Первыми после Вали читателями романа были Борис Яковлев и Константин Симонов. Третий экземпляр оставался у меня, и вскоре по совету Константина Михайловича я передал рукопись А. Ю. Кривицкому. 11 июня 1950 года в Бабушкин, на Медведковскую № 19 пришла телеграмма: «Поздравляю большой удачей несмотря на несколько легко устранимых забавных страниц украинизмы варварскую вычитку».
Телеграмма из Москвы, хотелось думать, что от Симонова, но почему без подписи? Он не скрывал, не- прятал стыдливо наших отношений в критические месяцы, зачем же анонимность спустя год?

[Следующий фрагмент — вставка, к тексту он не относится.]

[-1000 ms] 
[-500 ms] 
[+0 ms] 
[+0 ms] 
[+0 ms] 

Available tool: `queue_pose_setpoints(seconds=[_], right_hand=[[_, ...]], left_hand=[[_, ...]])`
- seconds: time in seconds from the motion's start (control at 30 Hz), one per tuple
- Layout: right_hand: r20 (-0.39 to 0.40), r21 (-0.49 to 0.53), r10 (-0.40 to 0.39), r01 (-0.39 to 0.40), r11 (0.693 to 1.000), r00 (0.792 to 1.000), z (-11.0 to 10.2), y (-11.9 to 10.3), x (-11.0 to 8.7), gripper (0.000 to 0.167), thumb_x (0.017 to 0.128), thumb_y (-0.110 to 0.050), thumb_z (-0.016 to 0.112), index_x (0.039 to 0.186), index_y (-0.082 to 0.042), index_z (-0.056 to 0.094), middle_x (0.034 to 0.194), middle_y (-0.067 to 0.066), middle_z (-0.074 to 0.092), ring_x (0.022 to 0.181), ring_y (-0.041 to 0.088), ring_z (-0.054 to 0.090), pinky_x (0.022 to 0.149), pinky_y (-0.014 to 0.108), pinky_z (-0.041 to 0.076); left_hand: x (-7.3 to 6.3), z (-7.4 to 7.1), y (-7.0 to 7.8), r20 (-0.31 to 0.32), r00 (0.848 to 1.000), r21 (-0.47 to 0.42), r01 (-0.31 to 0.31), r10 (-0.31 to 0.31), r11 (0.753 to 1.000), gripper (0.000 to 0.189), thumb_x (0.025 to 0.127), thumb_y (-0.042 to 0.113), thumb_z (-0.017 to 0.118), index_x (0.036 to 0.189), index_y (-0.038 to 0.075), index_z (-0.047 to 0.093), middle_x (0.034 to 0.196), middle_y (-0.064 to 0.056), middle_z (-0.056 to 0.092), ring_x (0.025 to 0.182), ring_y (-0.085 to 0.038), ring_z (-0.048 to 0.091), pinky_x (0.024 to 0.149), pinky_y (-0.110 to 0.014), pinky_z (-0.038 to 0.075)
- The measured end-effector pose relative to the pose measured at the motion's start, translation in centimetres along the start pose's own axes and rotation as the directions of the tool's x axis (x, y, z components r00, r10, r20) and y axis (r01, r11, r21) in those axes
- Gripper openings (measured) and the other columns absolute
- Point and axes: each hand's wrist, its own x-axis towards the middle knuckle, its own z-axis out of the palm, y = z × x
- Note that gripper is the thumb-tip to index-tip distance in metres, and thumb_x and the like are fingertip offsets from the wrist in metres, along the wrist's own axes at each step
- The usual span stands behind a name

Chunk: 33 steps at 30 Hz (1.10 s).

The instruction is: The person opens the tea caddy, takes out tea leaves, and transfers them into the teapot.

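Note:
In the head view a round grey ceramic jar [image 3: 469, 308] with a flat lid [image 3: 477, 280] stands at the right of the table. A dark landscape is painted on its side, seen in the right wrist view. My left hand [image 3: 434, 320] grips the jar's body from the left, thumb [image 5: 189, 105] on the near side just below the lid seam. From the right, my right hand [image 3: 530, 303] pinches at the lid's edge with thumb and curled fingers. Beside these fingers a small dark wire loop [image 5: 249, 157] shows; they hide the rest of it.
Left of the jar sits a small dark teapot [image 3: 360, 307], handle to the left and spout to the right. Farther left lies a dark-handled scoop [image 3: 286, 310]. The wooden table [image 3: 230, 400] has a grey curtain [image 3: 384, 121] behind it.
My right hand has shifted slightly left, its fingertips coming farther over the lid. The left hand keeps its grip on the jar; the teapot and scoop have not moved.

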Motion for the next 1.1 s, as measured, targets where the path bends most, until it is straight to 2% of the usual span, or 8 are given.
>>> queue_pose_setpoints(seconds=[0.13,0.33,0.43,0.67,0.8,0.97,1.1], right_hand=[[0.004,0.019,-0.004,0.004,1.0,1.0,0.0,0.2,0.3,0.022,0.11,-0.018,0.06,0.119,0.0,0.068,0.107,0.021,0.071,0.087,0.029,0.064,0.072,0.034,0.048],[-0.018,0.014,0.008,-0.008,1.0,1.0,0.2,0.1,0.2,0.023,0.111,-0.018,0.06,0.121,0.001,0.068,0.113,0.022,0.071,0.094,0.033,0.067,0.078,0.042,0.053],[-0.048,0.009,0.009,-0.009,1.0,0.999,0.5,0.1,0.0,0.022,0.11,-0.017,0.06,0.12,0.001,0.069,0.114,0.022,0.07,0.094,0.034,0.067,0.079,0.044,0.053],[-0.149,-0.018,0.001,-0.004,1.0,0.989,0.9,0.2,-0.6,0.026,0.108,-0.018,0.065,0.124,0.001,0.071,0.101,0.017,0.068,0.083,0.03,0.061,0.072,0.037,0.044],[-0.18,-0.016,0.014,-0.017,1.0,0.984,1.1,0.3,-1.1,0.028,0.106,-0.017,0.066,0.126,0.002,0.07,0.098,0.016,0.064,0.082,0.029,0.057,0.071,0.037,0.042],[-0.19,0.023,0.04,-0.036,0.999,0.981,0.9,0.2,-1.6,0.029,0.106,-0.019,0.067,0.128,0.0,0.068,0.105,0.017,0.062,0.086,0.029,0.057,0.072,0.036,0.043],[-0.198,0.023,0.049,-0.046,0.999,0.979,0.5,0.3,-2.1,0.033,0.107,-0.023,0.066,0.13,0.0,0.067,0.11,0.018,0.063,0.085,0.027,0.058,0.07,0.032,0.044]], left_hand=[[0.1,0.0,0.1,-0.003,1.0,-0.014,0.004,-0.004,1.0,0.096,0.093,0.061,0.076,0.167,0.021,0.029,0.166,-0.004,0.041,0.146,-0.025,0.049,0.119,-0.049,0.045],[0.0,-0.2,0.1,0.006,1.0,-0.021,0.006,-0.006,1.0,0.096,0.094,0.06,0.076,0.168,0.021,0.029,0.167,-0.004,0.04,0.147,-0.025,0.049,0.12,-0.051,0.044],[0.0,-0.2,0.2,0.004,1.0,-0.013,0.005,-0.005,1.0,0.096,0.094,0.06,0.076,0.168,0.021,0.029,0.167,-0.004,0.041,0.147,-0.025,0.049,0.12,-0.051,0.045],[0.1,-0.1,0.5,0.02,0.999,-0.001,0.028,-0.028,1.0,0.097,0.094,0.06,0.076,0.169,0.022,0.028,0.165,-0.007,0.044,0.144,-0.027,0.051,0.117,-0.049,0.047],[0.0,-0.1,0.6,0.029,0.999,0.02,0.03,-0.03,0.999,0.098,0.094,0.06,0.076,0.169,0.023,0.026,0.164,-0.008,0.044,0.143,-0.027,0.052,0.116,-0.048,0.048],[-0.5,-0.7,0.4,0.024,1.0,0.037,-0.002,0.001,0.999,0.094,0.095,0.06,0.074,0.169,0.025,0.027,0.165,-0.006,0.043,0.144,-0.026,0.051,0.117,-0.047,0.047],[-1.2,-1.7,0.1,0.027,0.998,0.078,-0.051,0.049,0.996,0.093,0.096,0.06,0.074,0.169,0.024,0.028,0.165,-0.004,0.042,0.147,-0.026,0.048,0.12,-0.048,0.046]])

Назавтра приехал в Бабушкин Борис, отправитель телеграммы, с рукописью романа. Пометы его красовались на каждой странице. Он не поленился нумеровать пометы, их количество перевалило за тысячу, и само количество помет с номерами так удручило меня, что рукопись показалась постылой и никчемной. Если такое обнаружил глаз друга, чего ждать от недругов!
Через несколько дней Симонов телеграммой позвал меня в Переделкино, на дачу, туда, где январской ночью 1949 года он рассказал мне о гневе Сталина. Попросил приехать утром. Волнение гнало меня с рассвета, и к девяти часам я был у знакомых ворот дачи.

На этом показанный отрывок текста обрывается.